TO DO:
Filter the entries beneath this task, copying only the lines that hold the word "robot".

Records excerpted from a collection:
○ ○ ○ ○ ○
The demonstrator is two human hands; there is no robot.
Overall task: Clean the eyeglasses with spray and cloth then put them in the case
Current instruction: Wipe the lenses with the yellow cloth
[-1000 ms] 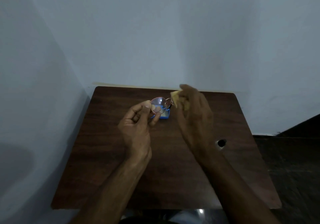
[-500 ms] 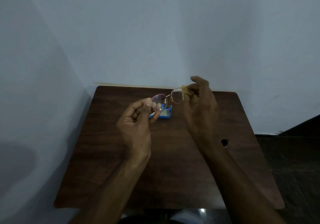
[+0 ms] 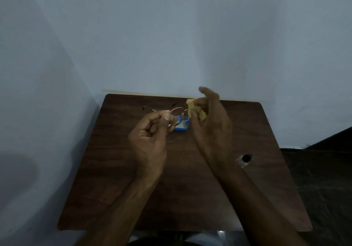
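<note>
Thin-framed round eyeglasses (image 3: 178, 110) hang above the middle of the dark wooden table (image 3: 114, 169), temples pointing away to the left. My left hand (image 3: 152, 131) pinches the left lens rim between thumb and fingers. My right hand (image 3: 209, 123) holds a crumpled yellow cloth (image 3: 196, 108) against the right lens, which the cloth and fingers hide. Under the glasses a small blue case (image 3: 182, 126) lies on the table, partly covered by my left fingers. A small spray bottle (image 3: 244, 160) with a dark cap stands near the table's right edge.
Pale walls meet in a corner behind and left of the table. A dark floor lies to the right, beyond the table's edge. The near table edge runs just in front of my body.
The glasses have turned so the temples now point left and away. My right hand with the cloth has closed back over the right lens. Both hands stay above the blue case.
</note>
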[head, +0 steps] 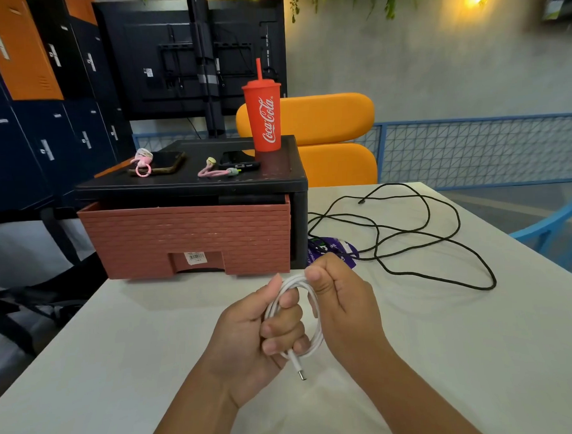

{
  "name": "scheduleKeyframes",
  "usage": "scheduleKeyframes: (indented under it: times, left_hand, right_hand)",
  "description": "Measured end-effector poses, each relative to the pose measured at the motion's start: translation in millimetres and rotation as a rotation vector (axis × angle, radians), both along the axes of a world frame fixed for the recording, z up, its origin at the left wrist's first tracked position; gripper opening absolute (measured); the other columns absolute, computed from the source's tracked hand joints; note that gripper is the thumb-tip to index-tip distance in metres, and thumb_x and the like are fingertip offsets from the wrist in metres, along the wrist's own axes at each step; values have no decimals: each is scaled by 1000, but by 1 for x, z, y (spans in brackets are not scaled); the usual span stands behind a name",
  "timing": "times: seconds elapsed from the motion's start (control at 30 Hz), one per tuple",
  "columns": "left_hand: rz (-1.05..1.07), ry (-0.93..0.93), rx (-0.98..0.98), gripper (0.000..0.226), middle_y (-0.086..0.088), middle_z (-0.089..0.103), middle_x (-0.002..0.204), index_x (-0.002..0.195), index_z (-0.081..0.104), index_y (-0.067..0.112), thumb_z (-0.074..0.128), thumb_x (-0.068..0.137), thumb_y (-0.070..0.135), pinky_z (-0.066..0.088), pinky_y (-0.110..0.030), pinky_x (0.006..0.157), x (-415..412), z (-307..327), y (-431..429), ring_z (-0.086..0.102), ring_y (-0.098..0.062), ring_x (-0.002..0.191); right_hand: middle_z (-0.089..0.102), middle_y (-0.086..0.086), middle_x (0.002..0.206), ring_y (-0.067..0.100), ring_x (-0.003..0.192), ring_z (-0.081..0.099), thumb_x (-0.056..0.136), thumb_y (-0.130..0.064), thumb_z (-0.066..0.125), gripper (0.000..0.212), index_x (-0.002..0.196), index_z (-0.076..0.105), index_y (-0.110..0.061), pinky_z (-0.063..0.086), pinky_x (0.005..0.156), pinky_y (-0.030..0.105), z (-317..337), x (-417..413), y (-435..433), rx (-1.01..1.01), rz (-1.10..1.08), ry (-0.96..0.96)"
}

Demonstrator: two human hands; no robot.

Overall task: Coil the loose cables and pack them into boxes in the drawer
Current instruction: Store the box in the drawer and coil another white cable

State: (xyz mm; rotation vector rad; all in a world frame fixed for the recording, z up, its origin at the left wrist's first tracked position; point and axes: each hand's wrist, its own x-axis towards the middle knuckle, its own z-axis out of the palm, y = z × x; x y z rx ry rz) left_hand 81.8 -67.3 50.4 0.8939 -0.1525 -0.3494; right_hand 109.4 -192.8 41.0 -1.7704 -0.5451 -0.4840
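Both hands are up over the white worktop (447,341), front and centre, and between them is the white cable (317,328), wound into a small coil. The left hand (247,336) has its fingers (276,328) curled through the loops, thumb pressed against the outside of the bundle. The right hand (346,304) is closed too, pinching the top of the coil between thumb and forefinger. One plug end (301,372) pokes out below, pointing down at the worktop.

Off to the right, the black cable (410,241) sprawls in loose, overlapping loops across the worktop, well apart from the hands.

Now the containers. Straight ahead sits a black drawer unit (299,222), its brick-patterned red drawer (187,237) standing a little proud of the frame; what is inside cannot be seen from here. A price sticker (196,257) shows in the handle cut-out. On top of the unit stands a red Coca-Cola cup (263,119), lid on, straw upright, contents hidden. Beside it lie two phones, one (164,161) to the left and one (238,160) just by the cup, each with a pink strap near it. A purple packet (332,247) lies against the unit's right side, just behind the right hand.
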Motion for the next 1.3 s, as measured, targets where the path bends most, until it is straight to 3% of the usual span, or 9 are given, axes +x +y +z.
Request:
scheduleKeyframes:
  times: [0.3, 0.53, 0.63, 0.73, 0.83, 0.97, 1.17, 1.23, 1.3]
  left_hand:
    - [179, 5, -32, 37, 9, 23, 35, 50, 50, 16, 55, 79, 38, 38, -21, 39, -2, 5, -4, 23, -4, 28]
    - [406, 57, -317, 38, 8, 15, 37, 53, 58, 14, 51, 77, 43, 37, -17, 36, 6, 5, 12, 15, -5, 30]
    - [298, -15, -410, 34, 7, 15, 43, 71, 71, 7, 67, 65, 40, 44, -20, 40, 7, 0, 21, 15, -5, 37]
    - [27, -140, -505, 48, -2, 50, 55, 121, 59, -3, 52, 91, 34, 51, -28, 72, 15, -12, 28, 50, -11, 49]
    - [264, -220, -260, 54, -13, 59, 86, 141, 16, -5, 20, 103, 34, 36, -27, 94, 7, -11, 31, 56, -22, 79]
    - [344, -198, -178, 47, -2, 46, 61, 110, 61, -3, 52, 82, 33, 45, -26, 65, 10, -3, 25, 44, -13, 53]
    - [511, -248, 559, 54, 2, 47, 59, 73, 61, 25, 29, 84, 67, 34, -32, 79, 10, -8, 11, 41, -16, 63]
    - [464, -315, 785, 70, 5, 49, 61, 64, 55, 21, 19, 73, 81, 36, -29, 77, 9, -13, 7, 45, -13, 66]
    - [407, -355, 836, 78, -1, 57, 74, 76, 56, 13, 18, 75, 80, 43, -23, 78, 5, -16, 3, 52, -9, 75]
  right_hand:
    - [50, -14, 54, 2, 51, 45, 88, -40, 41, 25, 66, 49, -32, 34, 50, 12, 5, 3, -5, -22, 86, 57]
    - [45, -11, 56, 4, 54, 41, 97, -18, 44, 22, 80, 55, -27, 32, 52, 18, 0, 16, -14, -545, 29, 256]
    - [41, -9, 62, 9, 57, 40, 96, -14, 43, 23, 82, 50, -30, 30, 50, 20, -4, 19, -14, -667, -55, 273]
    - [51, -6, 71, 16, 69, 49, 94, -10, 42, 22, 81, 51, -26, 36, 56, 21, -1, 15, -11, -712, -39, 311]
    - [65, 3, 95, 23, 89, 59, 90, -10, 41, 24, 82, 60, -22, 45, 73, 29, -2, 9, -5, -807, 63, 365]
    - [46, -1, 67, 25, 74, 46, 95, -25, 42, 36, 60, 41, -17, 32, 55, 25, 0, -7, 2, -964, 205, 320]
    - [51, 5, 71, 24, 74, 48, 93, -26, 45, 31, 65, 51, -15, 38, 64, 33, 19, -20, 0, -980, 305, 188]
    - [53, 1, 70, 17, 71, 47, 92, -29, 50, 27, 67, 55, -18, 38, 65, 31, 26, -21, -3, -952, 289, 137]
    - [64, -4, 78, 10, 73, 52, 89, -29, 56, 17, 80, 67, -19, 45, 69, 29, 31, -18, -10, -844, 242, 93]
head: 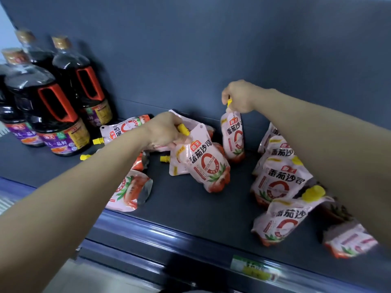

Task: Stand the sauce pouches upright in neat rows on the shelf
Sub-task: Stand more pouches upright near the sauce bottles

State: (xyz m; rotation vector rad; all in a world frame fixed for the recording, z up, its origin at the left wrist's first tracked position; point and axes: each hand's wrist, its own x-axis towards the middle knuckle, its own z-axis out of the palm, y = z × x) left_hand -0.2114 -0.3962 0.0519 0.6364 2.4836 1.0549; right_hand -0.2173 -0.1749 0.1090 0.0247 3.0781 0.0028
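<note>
My left hand (pixel 167 132) grips a pink tomato sauce pouch (pixel 206 166) by its top near the yellow cap, holding it tilted with its base on the dark shelf (pixel 186 206). Farther back, my right hand (pixel 239 96) pinches the yellow spout of a second pouch (pixel 233 138), which hangs upright near the back wall. A row of upright pouches (pixel 275 182) stands on the right under my right forearm. Several pouches (pixel 129 191) lie flat on the left and behind my left hand.
Three dark soy sauce bottles (pixel 55 115) with red handles stand at the shelf's left. The grey back wall (pixel 211 49) closes the shelf behind. A price label (pixel 251 267) sits on the blue front rail. Bare shelf shows between the two pouch groups.
</note>
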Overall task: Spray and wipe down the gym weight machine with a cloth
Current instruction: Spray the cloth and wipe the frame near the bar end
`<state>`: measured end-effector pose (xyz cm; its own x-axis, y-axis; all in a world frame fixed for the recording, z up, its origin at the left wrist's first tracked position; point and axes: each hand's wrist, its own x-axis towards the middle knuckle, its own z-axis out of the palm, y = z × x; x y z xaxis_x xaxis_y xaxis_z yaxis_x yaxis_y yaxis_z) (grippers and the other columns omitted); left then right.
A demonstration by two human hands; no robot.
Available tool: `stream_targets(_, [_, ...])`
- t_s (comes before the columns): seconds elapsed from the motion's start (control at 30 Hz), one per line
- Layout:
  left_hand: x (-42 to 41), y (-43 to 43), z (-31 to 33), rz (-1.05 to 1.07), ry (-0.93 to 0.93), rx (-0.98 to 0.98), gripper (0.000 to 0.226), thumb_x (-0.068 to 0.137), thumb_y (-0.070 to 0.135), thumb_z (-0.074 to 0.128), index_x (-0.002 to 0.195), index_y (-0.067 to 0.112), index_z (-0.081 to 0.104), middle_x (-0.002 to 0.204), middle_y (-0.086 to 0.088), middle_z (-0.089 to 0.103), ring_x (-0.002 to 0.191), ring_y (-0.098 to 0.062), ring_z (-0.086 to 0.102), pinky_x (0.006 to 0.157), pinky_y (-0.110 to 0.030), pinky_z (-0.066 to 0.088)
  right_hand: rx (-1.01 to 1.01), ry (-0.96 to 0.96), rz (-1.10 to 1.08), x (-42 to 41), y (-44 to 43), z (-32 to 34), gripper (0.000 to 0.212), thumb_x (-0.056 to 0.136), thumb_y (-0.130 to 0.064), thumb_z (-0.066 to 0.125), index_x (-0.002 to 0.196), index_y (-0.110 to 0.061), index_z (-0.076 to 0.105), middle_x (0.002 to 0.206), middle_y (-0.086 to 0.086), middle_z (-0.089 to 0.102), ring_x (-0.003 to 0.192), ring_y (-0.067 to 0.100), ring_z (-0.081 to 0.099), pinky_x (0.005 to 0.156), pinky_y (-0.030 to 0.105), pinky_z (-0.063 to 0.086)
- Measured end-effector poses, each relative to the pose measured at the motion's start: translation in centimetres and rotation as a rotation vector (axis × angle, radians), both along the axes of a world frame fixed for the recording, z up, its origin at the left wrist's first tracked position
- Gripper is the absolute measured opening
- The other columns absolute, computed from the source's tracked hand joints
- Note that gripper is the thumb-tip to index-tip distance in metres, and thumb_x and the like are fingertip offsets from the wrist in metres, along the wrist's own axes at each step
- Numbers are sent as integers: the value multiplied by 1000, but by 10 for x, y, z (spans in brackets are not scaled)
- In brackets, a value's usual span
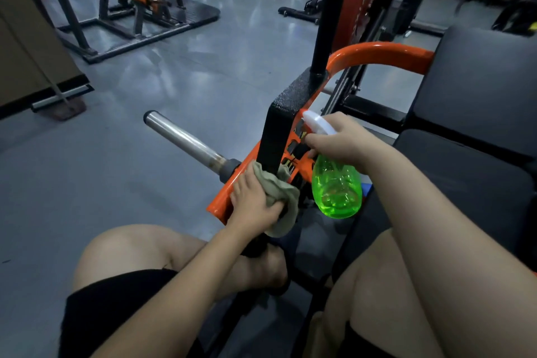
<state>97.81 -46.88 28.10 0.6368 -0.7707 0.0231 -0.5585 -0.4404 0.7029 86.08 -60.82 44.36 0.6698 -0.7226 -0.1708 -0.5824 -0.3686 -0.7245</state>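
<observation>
Head view.
Left grip [252, 206]: clenched round the olive cloth [286, 197], pressing it against the weight machine's orange frame [219, 205] at the foot of the black upright [276, 136].
Right grip [340, 139]: grasping the green spray bottle [337, 186] by its neck, white nozzle [316, 123] just beside the upright.
Steel sleeve [186, 141]: juts left.
Grey seat pad [479, 90]: at right.

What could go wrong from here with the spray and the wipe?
1. The right hand holds the spray bottle with its nozzle close against the black post. A squeeze may run and drip onto the glossy floor, leaving it slick.
2. The left hand grips the cloth where the post meets the orange frame. If that part pivots, fingers could get pinched.
</observation>
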Motion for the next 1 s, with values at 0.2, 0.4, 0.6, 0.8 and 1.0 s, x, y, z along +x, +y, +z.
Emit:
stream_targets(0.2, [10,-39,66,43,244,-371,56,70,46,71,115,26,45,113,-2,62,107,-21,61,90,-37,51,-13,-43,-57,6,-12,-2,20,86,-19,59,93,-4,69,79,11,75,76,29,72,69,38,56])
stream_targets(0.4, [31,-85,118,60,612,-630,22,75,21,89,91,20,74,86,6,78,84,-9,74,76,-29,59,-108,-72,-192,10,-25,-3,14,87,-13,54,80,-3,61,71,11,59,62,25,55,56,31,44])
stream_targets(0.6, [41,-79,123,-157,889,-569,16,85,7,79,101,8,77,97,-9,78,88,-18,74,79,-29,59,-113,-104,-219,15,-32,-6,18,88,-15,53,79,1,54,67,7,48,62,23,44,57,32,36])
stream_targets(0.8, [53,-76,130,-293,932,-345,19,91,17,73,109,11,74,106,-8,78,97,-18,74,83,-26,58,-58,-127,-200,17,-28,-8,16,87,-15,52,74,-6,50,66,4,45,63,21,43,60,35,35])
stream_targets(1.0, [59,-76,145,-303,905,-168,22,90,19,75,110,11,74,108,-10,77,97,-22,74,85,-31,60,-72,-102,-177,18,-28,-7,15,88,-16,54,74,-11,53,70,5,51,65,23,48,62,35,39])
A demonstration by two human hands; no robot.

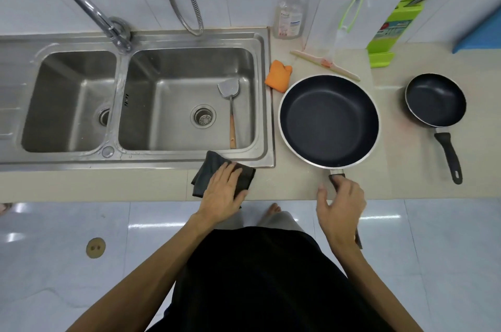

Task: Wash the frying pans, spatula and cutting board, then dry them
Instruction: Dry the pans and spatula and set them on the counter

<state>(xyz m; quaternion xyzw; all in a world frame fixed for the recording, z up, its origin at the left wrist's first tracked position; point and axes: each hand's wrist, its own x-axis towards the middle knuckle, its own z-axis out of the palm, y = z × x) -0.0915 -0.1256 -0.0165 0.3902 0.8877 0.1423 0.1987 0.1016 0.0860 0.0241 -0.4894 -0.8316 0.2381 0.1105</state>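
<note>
Head view, looking down: our left hand (223, 190) lies flat, fingers straight, on a dark cloth (214, 165) at the edge of the counter (292, 185). Our right hand (341, 204) curls its fingers over the handle of the large frying pan (328, 120), which sits just beyond them. Beyond the left fingers, the spatula (230, 93) lies in the sink (267, 115). Well right of the right fingers sits the small frying pan (435, 100).

Count: 2 frying pans (large pan (328, 120), small pan (435, 100)), 1 spatula (230, 104), 2 sink basins (left basin (67, 115), right basin (168, 74)), 1 tap (89, 6), 1 dark cloth (208, 169), 1 orange sponge (278, 75), 1 soap bottle (288, 17), 1 squeegee (325, 64), 2 hands (left hand (223, 193), right hand (341, 204)).
</note>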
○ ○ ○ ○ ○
ANSWER SPACE:
The demonstrator is two human hands; there is no robot.
Demonstrator: two human hands; no robot.
A demonstration by two human hands; no robot.
A demonstration by two human hands; no robot.

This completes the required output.